Mit rostbrauner Blutspur am Ärmel steht sie in der Haustür. Aufgeschlagene Lippe; Spucke und feine Kieselsteine in den Locken. Weint nicht, spricht nicht. Spricht eigentlich nie. «Wer war das, Julia*?» Julia ist still. Schüchtern, schon immer lieber alleine. «War schon immer so», erzählt die Mutter. Im Kindergarten nur einen Freund. Wenn der krank ist, geht bei Julia fast nichts. Dann dreht sie um. Hockt und weint vor dem Block. Eingliedern ist für Julia von Anfang an Überwindung; Furcht runterschlucken. Versuch, zu versuchen. «Komm, trau dich», «Mach doch», «Wieso denn nicht?», drängt die Mutter. Die Tochter weiss nicht, sie will nicht. Wenn sie das Wort ergreift, dann um sich zu entschuldigen. Der Vater ist immer auf Arbeit. Bei anderen Frauen auch. Nimmt Julia mit. «Na komm, sag hallo. Sorry, sie ist ein wenig schüchtern.» Julia will weg. Nicht zur Mutter, aber auch nicht hierbleiben. Am liebsten irgendwo versinken. Julia, sieben.

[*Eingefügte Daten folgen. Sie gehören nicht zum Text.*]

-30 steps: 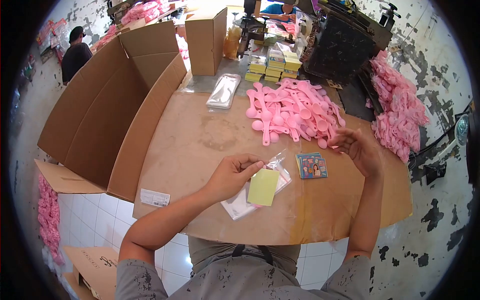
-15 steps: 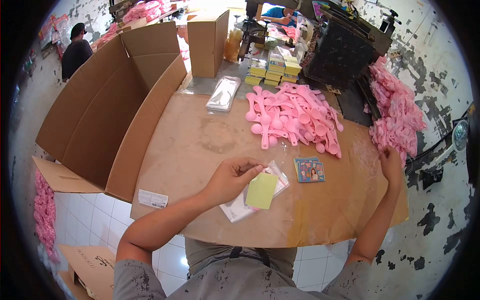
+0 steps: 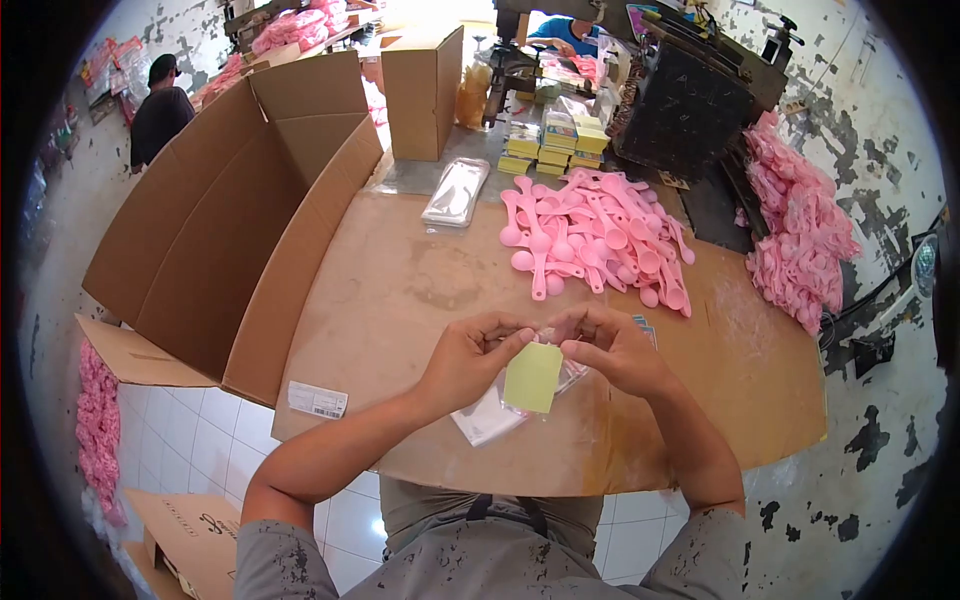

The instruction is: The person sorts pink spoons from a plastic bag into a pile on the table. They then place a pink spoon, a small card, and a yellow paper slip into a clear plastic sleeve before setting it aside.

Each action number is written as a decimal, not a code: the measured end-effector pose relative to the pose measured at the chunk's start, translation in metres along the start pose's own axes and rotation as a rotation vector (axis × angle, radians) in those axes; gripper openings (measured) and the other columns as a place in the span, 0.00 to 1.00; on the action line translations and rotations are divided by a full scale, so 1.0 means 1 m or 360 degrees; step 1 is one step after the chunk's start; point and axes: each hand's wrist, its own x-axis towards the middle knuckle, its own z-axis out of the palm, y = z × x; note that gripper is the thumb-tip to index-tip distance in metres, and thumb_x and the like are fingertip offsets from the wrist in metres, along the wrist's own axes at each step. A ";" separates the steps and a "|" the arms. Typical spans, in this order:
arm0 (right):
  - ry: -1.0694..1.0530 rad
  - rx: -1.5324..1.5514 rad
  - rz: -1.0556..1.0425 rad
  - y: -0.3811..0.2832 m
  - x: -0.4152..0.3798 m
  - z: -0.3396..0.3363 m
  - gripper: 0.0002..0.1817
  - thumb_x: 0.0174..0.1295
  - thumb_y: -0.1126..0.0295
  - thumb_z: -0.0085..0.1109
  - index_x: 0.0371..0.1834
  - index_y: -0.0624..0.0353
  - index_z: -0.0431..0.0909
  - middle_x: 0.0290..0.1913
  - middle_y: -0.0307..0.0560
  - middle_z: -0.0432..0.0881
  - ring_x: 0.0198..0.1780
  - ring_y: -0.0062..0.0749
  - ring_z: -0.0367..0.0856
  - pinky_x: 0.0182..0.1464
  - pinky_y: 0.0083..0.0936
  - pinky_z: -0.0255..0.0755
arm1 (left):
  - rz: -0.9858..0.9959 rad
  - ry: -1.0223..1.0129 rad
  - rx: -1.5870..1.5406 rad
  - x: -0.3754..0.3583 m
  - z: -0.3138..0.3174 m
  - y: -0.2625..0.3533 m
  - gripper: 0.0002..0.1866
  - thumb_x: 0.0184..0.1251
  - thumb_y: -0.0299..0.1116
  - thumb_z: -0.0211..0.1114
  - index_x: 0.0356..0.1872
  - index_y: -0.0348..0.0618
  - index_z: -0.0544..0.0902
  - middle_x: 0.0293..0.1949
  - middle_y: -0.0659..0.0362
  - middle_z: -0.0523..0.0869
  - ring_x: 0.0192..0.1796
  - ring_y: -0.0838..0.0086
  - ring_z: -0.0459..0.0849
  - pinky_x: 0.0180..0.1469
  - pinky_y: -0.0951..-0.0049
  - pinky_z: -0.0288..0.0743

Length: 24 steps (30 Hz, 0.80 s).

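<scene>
My left hand (image 3: 478,352) pinches the top edge of a clear bag with a yellow-green card (image 3: 532,380) in it. On the other side, my right hand (image 3: 612,346) has its fingers closed at the bag's top; what exactly they hold is too small to tell. Beneath lies a stack of clear bags (image 3: 492,418) on the cardboard-covered table (image 3: 390,330). A small stack of printed cards (image 3: 647,328) is mostly hidden behind my right hand. Pink spoons (image 3: 600,240) lie heaped beyond my hands.
A large open carton (image 3: 215,215) stands at the left, an upright box (image 3: 420,95) behind it. Clear packets (image 3: 456,192) and card stacks (image 3: 555,140) lie farther back. Pink bundles (image 3: 800,235) are at the right. A person (image 3: 160,115) is at the far left.
My right hand has come from the table's right side to the bag beside my left hand, now covering most of the printed cards. The view has shifted slightly.
</scene>
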 end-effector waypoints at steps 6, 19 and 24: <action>0.0167 -0.0001 -0.0022 0.018 0.000 0.003 0.12 0.72 0.74 0.69 0.55 0.65 0.86 0.44 0.38 0.89 0.44 0.17 0.85 0.48 0.18 0.78 | 0.0034 0.0009 -0.0030 0.001 -0.001 -0.007 0.14 0.82 0.31 0.66 0.58 0.31 0.86 0.49 0.52 0.93 0.50 0.77 0.90 0.53 0.75 0.85; 0.0167 -0.0051 -0.0222 0.033 -0.006 -0.020 0.09 0.71 0.78 0.66 0.51 0.66 0.90 0.50 0.43 0.88 0.49 0.20 0.85 0.49 0.20 0.79 | 0.0369 -0.0258 0.0327 0.009 -0.016 -0.009 0.14 0.79 0.27 0.68 0.60 0.36 0.88 0.51 0.54 0.93 0.49 0.76 0.90 0.52 0.73 0.87; 0.0129 -0.0017 -0.0231 0.033 -0.008 -0.026 0.09 0.72 0.77 0.66 0.50 0.66 0.90 0.48 0.43 0.89 0.46 0.20 0.85 0.48 0.20 0.79 | 0.0168 -0.0312 -0.0109 0.008 -0.015 -0.003 0.15 0.81 0.29 0.66 0.61 0.33 0.87 0.54 0.53 0.92 0.51 0.75 0.91 0.56 0.72 0.85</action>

Dann Streit daheim. Die Eltern schreien sich an. Türen, die zuknallen. Die Mutter, am Küchentisch, das Gesicht in den Händen. Julia ein paar Jahre älter als die Schwester. Alt genug, um fragend zu verstehen. Der Vater – «Lichtgestalt» – wird lauter, fordernder. «Zuckerbrot und Peitsche», verurteilt es die Mutter. «Du musst das und das, ich will dich so und so.» Julia zum ersten Mal abhängig. Zuneigung im fiesen Tausch für Leistung. Der Vater geht öfters fremd. Und dann fort. Julia, zwölf.

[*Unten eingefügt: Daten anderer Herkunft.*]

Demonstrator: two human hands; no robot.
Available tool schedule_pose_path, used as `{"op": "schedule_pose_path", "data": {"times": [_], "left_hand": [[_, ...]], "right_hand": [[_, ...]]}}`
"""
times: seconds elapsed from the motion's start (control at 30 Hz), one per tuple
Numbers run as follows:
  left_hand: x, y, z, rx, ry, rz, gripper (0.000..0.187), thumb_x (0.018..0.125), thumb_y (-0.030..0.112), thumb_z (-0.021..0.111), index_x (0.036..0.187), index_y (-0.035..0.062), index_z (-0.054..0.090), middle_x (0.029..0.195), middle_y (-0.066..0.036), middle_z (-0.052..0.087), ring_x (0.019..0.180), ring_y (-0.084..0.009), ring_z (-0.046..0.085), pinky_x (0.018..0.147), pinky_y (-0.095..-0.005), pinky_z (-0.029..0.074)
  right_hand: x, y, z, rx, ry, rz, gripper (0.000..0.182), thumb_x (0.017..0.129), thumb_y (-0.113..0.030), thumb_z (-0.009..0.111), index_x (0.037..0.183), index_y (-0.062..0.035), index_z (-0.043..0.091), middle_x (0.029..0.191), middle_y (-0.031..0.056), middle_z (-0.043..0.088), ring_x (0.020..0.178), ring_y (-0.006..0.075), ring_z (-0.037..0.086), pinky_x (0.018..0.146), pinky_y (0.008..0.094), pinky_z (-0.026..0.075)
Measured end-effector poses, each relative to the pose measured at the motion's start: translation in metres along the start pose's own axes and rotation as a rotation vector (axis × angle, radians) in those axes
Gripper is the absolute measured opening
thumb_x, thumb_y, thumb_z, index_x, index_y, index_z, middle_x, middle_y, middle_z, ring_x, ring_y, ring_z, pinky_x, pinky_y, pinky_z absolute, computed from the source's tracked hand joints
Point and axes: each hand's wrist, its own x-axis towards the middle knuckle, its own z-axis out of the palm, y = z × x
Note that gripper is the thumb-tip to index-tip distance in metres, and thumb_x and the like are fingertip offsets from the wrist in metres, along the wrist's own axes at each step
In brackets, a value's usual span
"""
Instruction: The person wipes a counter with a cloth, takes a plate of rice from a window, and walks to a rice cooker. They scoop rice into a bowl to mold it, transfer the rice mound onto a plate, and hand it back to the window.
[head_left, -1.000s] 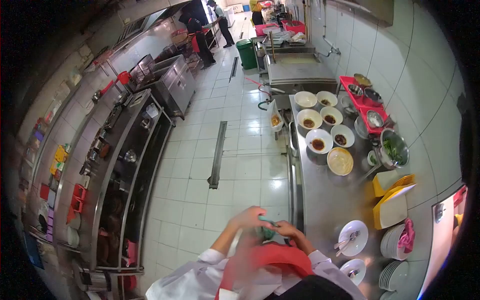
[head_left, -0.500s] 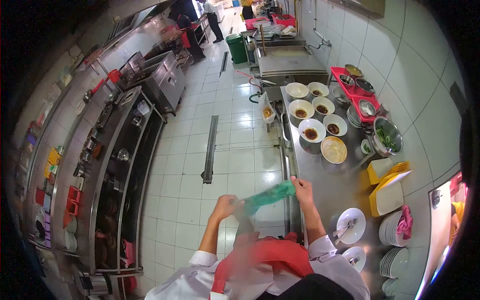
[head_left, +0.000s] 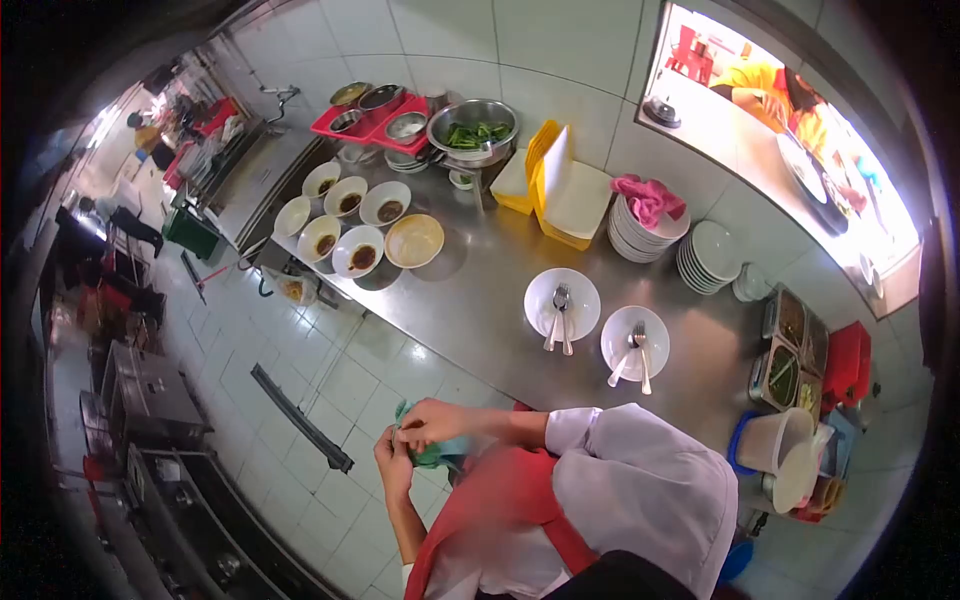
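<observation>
My left hand (head_left: 395,463) and my right hand (head_left: 428,424) are close together in front of the red apron, over the floor beside the steel counter. Both have their fingers closed on a green cloth (head_left: 432,456), which is bunched up and hangs below them. On the counter (head_left: 460,320), the nearest dishes are a white bowl with a fork and spoon (head_left: 540,298) and a second one with cutlery (head_left: 620,350). Farther along stand several bowls with dark sauce (head_left: 358,250) and a yellowish bowl (head_left: 415,241).
Along the wall are red trays (head_left: 375,125), a steel bowl of greens (head_left: 473,128), yellow holders (head_left: 545,180), stacked bowls with a pink cloth (head_left: 650,205) and food containers (head_left: 790,350). A person (head_left: 770,90) shows through the hatch. Other people stand far left.
The view has turned right, towards the counter and hatch. My hands were apart with the green cloth stretched between them; now they are together and the cloth is gathered.
</observation>
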Motion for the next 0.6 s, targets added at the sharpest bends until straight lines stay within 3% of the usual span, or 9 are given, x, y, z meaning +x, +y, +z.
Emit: {"op": "schedule_pose_path", "data": {"times": [0.03, 0.1, 0.13, 0.2, 0.23, 0.3, 0.37, 0.43, 0.6], "left_hand": [[0.001, 0.010, 0.001, 0.007, -0.014, 0.004, 0.019, 0.091, 0.018, 0.050, 0.085, 0.0001, 0.053, 0.069, -0.001, 0.052, 0.064, -0.0063, 0.042, 0.056, -0.0214, 0.035], [0.003, 0.026, 0.004, 0.296, -0.038, 0.171, 0.011, 0.089, 0.012, 0.050, 0.091, 0.0012, 0.051, 0.066, -0.002, 0.050, 0.060, -0.0061, 0.040, 0.052, -0.0226, 0.032], [0.004, 0.034, 0.008, 0.300, -0.059, 0.175, 0.011, 0.089, 0.012, 0.050, 0.091, 0.0012, 0.051, 0.066, -0.002, 0.050, 0.060, -0.0061, 0.040, 0.052, -0.0226, 0.032], [0.002, 0.045, 0.018, 0.247, -0.139, 0.174, 0.013, 0.087, 0.009, 0.053, 0.097, 0.0030, 0.047, 0.065, -0.004, 0.049, 0.058, -0.0074, 0.040, 0.051, -0.0244, 0.032], [0.000, 0.048, 0.023, 0.253, -0.165, 0.178, 0.013, 0.087, 0.009, 0.053, 0.097, 0.0030, 0.047, 0.065, -0.004, 0.049, 0.058, -0.0074, 0.040, 0.051, -0.0244, 0.032], [0.001, 0.053, 0.033, 0.352, -0.232, 0.143, 0.015, 0.085, 0.006, 0.053, 0.097, 0.0063, 0.044, 0.072, -0.002, 0.048, 0.063, -0.0089, 0.041, 0.057, -0.0241, 0.036], [0.008, 0.034, 0.032, 0.323, -0.255, 0.137, 0.013, 0.085, 0.006, 0.053, 0.095, 0.0059, 0.044, 0.073, -0.002, 0.049, 0.064, -0.0093, 0.043, 0.059, -0.0246, 0.038], [0.010, 0.031, 0.035, 0.323, -0.213, 0.288, 0.011, 0.085, 0.006, 0.053, 0.093, 0.0046, 0.047, 0.073, -0.001, 0.050, 0.066, -0.0093, 0.046, 0.061, -0.0238, 0.039], [0.008, 0.026, 0.040, 0.195, -0.173, 0.248, 0.009, 0.084, 0.004, 0.056, 0.091, -0.0002, 0.053, 0.073, -0.004, 0.057, 0.067, -0.0098, 0.052, 0.063, -0.0236, 0.043]], "right_hand": [[-0.004, 0.003, -0.002, 0.005, 0.014, -0.005, 0.037, 0.089, -0.032, 0.052, 0.103, 0.0014, 0.056, 0.097, 0.0111, 0.061, 0.090, 0.0188, 0.059, 0.077, 0.0311, 0.048], [-0.013, 0.012, -0.005, -0.175, 0.543, -0.324, 0.033, 0.080, -0.024, 0.063, 0.102, -0.0010, 0.057, 0.084, 0.0095, 0.062, 0.083, 0.0212, 0.061, 0.076, 0.0323, 0.049], [-0.017, 0.015, -0.009, -0.172, 0.565, -0.321, 0.033, 0.080, -0.024, 0.063, 0.102, -0.0010, 0.057, 0.084, 0.0095, 0.062, 0.083, 0.0212, 0.061, 0.076, 0.0323, 0.049], [-0.029, 0.021, -0.020, -0.519, 0.767, -0.663, 0.033, 0.073, -0.025, 0.068, 0.095, -0.0031, 0.057, 0.075, 0.0092, 0.060, 0.074, 0.0236, 0.060, 0.069, 0.0339, 0.048], [-0.036, 0.024, -0.024, -0.517, 0.794, -0.656, 0.033, 0.073, -0.025, 0.068, 0.095, -0.0031, 0.057, 0.075, 0.0092, 0.060, 0.074, 0.0236, 0.060, 0.069, 0.0339, 0.048], [-0.048, 0.030, -0.033, -0.371, 0.322, -0.242, 0.034, 0.072, -0.029, 0.067, 0.091, -0.0030, 0.056, 0.082, 0.0159, 0.059, 0.081, 0.0297, 0.059, 0.071, 0.0384, 0.045], [-0.059, 0.031, -0.034, -0.371, 0.342, -0.166, 0.035, 0.072, -0.031, 0.067, 0.091, -0.0036, 0.055, 0.083, 0.0166, 0.059, 0.080, 0.0297, 0.058, 0.068, 0.0387, 0.044], [-0.076, 0.019, -0.030, -0.322, 0.543, -0.186, 0.033, 0.074, -0.029, 0.065, 0.092, -0.0040, 0.055, 0.081, 0.0151, 0.060, 0.076, 0.0285, 0.058, 0.068, 0.0379, 0.044], [-0.092, 0.010, -0.037, -0.224, 0.647, -0.289, 0.023, 0.076, -0.022, 0.063, 0.090, -0.0037, 0.059, 0.081, 0.0123, 0.062, 0.075, 0.0240, 0.059, 0.069, 0.0348, 0.045]]}}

Auch in der Schule ist Julia nie jemand, die dabei ist. Die Gruppe funktioniert auch ohne sie. Julia besser ohne. Grund für böse Blicke, Schläge der anderen. «Die ist doch nicht normal» kreischen sie. «Komm, wir gehen. Julia brauchen wir nicht». Im Pausenhof immer abseits vom lauten Lachen, immer ein Gang an ruhigere Orte. Hinsetzen, zuschauen, «besser nicht auffallen». Julia in die Ecke gedrängt. Immer Gesprächsthema, nie im Gespräch. Ein «Na komm, Julia, versuch es mal» der Lehrerin. Ein leichter Schubs in die Mitte, offene Handfläche im Kreuz eines Kindes. Beim ersten Versuch gleich wieder dumme Sprüche, Blicke, die nur Julia sieht. Keine einzige Freundin, kein «Egal, lass sie reden». Das Glockenläuten ist oft Erlösung. Nachhauseweg; mal durchatmen zwischen zwei Schluchten.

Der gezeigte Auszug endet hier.